Im Rahmen eines weiteren Gefangenenaustauschs mit Russland sind heute 300 ukrainische Militärangehörige sowie zwei Zivilpersonen in die Ukraine zurückgekehrt.

Ukraine: 300 Soldaten und zwei Zivilisten aus russischer Gefangenschaft heimgekehrt
Foto: Telegram - Wolodymyr Selenskyj

Kyjiw – Dies gab der ukrainische Präsident Wolodymyr Selenskyj in einer Mitteilung über den Nachrichtendienst Telegram bekannt.

Unter den Freigelassenen befinden sich Angehörige der ukrainischen Streitkräfte, der Nationalgarde sowie des Grenzschutzdienstes – darunter einfache Soldaten, Unteroffiziere und Offiziere. Sie hatten an verschiedenen Frontabschnitten gekämpft, darunter die Regionen Donezk, Luhansk, Charkiw, Saporischschja, Cherson sowie Mariupol.
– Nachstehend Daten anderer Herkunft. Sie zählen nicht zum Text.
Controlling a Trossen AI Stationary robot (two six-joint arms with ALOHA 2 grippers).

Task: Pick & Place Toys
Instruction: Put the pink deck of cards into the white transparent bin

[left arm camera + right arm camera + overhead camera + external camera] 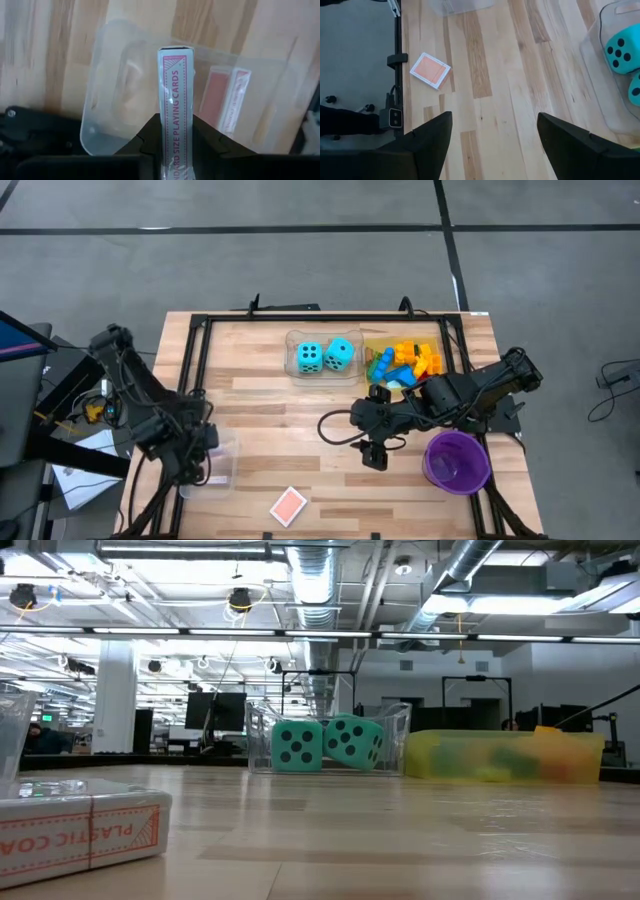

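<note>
left pincer (pixel 172 150): closed on a boxed pack of playing cards (pixel 173 100), held on edge between both fingers above a clear tray (pixel 110 100) at the near left corner of the bench (pixel 270 420). a second pack (pixel 222 97) lies inside that tray.

right pincer (pixel 492 135): fingers spread wide, holding nothing, suspended over bare bench surface right of centre. the purple bowl (pixel 457 460) stands just beside this arm, at the near right.

a third, pink-backed pack (pixel 288 505) lies flat at the near edge, apart from both pincers.

toys: two turquoise dice (pixel 325 356) sit side by side, touching, in a clear tray (pixel 292 370) at the far centre of the bench. the small bricks (pixel 408 362), blue, orange and yellow, fill the yellow tray (pixel 366 352) directly to the right of the dice tray.
</note>
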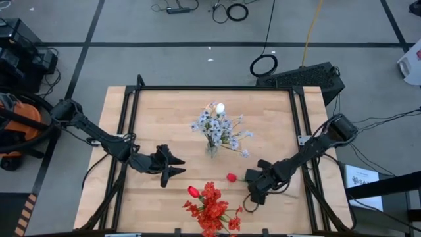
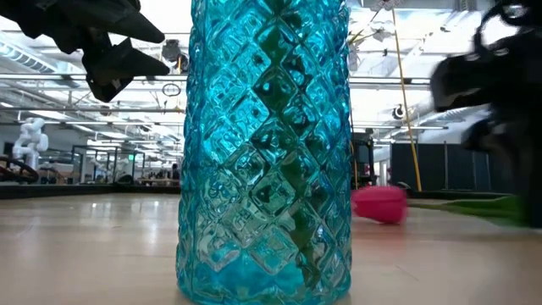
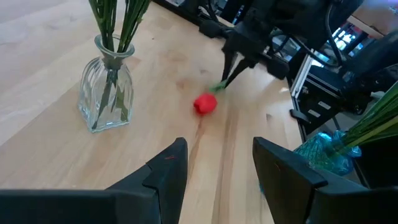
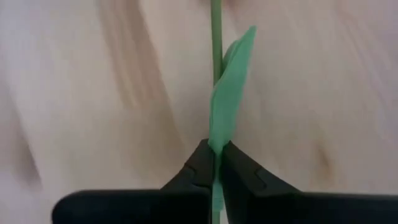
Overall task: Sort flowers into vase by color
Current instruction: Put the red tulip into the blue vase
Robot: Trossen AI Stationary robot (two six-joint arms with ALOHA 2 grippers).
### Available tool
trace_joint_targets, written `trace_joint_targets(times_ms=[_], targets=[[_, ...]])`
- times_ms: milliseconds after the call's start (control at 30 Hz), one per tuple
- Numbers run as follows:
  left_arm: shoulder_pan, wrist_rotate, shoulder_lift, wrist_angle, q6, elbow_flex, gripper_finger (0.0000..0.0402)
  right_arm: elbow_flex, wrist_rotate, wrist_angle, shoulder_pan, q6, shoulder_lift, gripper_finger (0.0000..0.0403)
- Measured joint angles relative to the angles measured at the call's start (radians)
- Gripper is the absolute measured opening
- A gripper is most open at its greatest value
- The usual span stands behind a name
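The right gripper (image 4: 213,167) has its two dark fingers pinched together on the green stem and leaf of a red tulip (image 1: 231,177), low against the wooden table (image 1: 164,112). The bud lies on the boards just ahead of the fingers, toward the middle of the table and nearer its front edge than its back edge. The step in hand looks like the pick of this last loose flower: the stem is clamped but the bud appears not yet lifted.

The next move likely calls for raising the stem clear of the boards, turning it upright, and carrying it to the blue vase (image 2: 264,152) at the front edge, which already holds red blooms (image 1: 212,207). The grip sits far from the bud, so the head may droop or swing, and the stem end must be steered into the neck past the flowers crowded there.

The left gripper (image 1: 176,165) hovers with its fingers spread and empty, left of centre, facing the tulip.

A clear glass vase (image 3: 107,87) with pale bluish-white sprays (image 1: 220,126) stands mid-table toward the back edge.

The table is light wood inside a dark metal frame. Beyond it the floor is grey with dark tape lines and coiled cables (image 1: 263,65); the low view shows a bright hall with ceiling beams behind.
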Motion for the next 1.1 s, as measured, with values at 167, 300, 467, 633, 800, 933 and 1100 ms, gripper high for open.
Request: trace_joint_targets(times_ms=[167, 300, 467, 633, 800, 933, 1100], targets=[[0.0, 0.0, 0.0, 0.008, 0.001, 0.0, 0.0187, 0.003, 0.112, 0.003, 0.07, 0.085, -0.115, 0.0003], [0.0, 0.0, 0.0, 0.005, 0.009, 0.0, 0.0187, 0.002, 0.275, 0.004, 0.159, 0.187, -0.214, 0.0001], [0.0, 0.0, 0.0, -0.004, 0.009, 0.0, 0.0187, 0.004, 0.597, 0.027, 0.296, 0.302, -0.325, 0.0001], [0.0, 0.0, 0.0, -0.014, 0.009, 0.0, 0.0187, 0.004, 0.974, 0.237, 0.403, 0.205, -0.35, 0.0001], [0.0, 0.0, 0.0, -0.016, 0.01, 0.0, 0.0187, 0.005, 1.114, 0.629, 0.422, -0.186, -0.295, 0.0], [0.0, 0.0, 0.0, -0.033, 0.011, 0.0, 0.0187, 0.006, 1.119, 0.927, 0.38, -0.428, -0.233, 0.0], [0.001, -0.007, 0.0, -0.038, 0.013, 0.0, 0.0187, 0.006, 1.067, 1.277, 0.335, -0.668, -0.158, 0.0]])
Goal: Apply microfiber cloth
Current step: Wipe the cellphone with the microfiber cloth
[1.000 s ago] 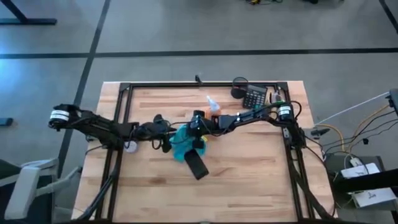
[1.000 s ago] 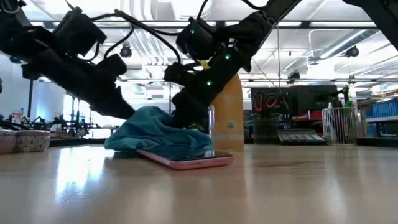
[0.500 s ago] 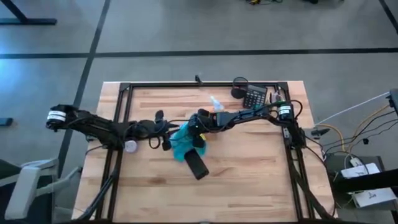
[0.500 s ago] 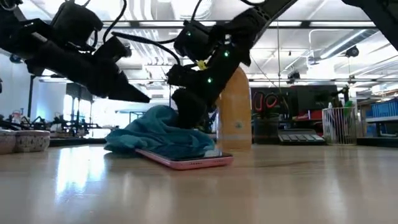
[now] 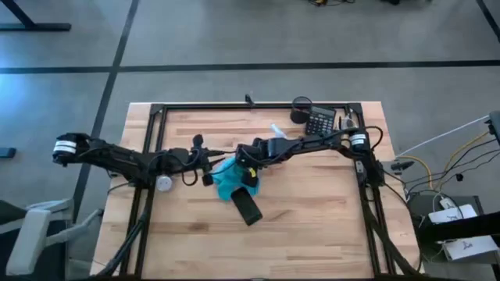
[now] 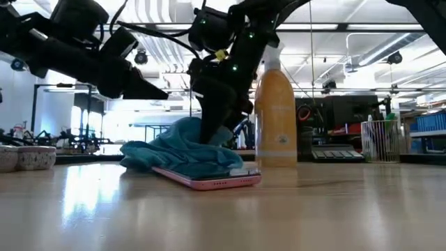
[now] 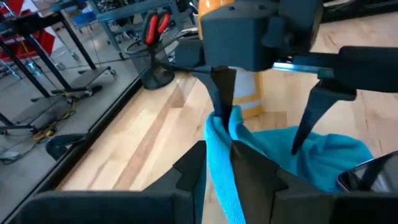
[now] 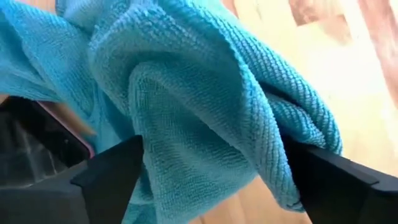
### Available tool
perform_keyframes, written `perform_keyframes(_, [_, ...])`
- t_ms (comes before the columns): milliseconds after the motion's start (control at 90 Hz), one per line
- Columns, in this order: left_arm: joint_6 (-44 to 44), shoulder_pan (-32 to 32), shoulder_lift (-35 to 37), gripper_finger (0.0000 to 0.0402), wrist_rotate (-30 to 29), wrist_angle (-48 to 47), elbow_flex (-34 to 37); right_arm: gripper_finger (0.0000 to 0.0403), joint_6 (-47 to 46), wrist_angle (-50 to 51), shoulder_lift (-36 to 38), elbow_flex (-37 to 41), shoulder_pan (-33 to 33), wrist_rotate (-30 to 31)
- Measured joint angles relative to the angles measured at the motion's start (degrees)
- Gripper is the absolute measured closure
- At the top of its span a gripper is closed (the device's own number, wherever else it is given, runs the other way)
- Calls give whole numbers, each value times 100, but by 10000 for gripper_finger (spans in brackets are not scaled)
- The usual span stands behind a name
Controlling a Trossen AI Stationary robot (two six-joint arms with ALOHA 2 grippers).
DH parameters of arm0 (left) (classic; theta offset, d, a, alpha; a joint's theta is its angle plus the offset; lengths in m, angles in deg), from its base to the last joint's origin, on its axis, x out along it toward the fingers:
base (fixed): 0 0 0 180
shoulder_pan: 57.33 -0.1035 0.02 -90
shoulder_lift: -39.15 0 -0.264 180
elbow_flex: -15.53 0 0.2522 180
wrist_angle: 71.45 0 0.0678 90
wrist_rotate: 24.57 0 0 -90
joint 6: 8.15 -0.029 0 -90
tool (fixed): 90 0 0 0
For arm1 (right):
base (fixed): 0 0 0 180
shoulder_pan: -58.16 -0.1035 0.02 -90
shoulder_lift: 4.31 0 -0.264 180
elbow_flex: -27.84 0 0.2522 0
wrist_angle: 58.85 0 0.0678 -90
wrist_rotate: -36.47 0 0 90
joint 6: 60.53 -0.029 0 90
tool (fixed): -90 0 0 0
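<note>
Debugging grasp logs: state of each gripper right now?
Left gripper: shut on a fold of the soft turquoise-blue microfiber cloth.
Right gripper: fingers spread around the bunched cloth; whether it grips cannot be told.

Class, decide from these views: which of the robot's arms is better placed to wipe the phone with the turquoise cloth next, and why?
Probably the right. The right gripper is planted in the bunched turquoise microfiber cloth, jaws around a fold, directly above the black pink-edged phone. The left gripper sits at the cloth's far edge, away from the phone.
</note>
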Motion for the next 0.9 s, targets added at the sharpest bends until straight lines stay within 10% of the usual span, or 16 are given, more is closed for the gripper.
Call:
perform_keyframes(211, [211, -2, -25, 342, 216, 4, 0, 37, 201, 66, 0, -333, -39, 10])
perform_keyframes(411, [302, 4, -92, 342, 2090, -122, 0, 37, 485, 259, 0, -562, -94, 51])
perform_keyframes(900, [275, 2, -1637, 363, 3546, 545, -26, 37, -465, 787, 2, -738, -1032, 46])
Die Mehrheit der Rückgekehrten befand sich nach Angaben des Präsidenten länger als ein Jahr in Gefangenschaft; einige waren bereits seit 2022 festgehalten worden. Der älteste Freigelassene ist 60 Jahre alt, der jüngste 26 – er war im Jahr 2022 im Alter von 22 Jahren in Gefangenschaft geraten.

Laut dem ukrainischen Parlamentsbeauftragten für Menschenrechte, Dmytro Lubinez, handelt es sich um die zweite Etappe eines Austauschs, der auf Vereinbarungen beruht, die bei Verhandlungen in Genf erzielt wurden. Selenskyj dankte dem beteiligten Team ausdrücklich sowie den Vereinigten Staaten für ihre Vermittlerrolle: „Es ist wichtig, dass die Vereinbarungen funktioniert haben."

Zusammen mit dem gestrigen Austausch, bei dem 200 ukrainische Gefangene heimkehrten, wurden in den vergangenen zwei Tagen insgesamt 500 Verteidiger in die Heimat zurückgebracht. Seit Beginn der russischen Vollinvasion konnten damit nach ukrainischen Angaben insgesamt 6.922 Ukrainerinnen und Ukrainer aus russischer Gefangenschaft befreit werden.

Selenskyj schloss seine Erklärung mit den Worten: „Wir erinnern uns an jeden und jede – und müssen alle unsere Menschen zurückbringen."